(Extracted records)
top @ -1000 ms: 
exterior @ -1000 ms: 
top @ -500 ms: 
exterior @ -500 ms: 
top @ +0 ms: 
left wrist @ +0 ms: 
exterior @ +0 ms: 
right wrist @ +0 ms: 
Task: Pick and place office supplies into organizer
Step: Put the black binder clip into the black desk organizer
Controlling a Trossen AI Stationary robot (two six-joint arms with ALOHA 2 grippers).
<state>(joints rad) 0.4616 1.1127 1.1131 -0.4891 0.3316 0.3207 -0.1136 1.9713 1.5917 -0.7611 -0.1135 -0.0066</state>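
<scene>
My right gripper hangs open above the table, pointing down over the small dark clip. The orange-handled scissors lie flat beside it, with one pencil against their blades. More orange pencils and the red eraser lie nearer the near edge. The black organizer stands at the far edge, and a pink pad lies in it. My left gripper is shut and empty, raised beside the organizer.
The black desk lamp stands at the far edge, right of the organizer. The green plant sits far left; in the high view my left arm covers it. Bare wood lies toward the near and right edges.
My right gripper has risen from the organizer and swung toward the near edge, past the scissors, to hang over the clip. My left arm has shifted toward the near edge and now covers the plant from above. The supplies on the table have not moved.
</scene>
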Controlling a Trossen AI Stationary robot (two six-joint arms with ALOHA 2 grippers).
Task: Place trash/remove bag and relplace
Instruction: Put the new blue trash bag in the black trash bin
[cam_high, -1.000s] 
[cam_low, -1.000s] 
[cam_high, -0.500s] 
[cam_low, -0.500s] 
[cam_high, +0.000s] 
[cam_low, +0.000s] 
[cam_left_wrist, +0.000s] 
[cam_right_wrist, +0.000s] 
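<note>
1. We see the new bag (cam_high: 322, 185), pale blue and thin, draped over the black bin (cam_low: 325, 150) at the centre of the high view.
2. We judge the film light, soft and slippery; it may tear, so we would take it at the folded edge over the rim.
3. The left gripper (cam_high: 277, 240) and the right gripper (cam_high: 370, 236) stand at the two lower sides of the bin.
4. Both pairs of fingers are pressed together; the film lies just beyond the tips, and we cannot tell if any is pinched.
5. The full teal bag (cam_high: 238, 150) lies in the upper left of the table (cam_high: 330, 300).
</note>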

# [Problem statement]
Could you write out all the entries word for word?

# [Task output]
top @ -1000 ms: 
exterior @ -1000 ms: 
top @ -500 ms: 
exterior @ -500 ms: 
top @ +0 ms: 
left wrist @ +0 ms: 
exterior @ +0 ms: 
right wrist @ +0 ms: 
Task: Pick and place office supplies into organizer
Step: Put the black binder clip into the black desk organizer
Controlling a Trossen AI Stationary robot (two six-joint arms with ALOHA 2 grippers).
<state>(joints rad) 0.4616 1.1127 1.1131 -0.4891 0.3316 0.3207 -0.1136 1.9713 1.5917 -0.7611 -0.1135 -0.0066</state>
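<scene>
My right gripper hangs open above the table, pointing down over the small dark clip. The orange-handled scissors lie flat beside it, with one pencil against their blades. More orange pencils and the red eraser lie nearer the near edge. The black organizer stands at the far edge, and a pink pad lies in it. My left gripper is shut and empty, raised beside the organizer.
The black desk lamp stands at the far edge, right of the organizer. The green plant sits far left; in the high view my left arm covers it. Bare wood lies toward the near and right edges.
My right gripper has risen from the organizer and swung toward the near edge, past the scissors, to hang over the clip. My left arm has shifted toward the near edge and now covers the plant from above. The supplies on the table have not moved.
</scene>
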Controlling a Trossen AI Stationary robot (two six-joint arms with ALOHA 2 grippers).
Task: Place trash/remove bag and relplace
Instruction: Put the new blue trash bag in the black trash bin
[cam_high, -1.000s] 
[cam_low, -1.000s] 
[cam_high, -0.500s] 
[cam_low, -0.500s] 
[cam_high, +0.000s] 
[cam_low, +0.000s] 
[cam_left_wrist, +0.000s] 
[cam_right_wrist, +0.000s] 
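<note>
1. We see the new bag (cam_high: 322, 185), pale blue and thin, draped over the black bin (cam_low: 325, 150) at the centre of the high view.
2. We judge the film light, soft and slippery; it may tear, so we would take it at the folded edge over the rim.
3. The left gripper (cam_high: 277, 240) and the right gripper (cam_high: 370, 236) stand at the two lower sides of the bin.
4. Both pairs of fingers are pressed together; the film lies just beyond the tips, and we cannot tell if any is pinched.
5. The full teal bag (cam_high: 238, 150) lies in the upper left of the table (cam_high: 330, 300).
</note>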

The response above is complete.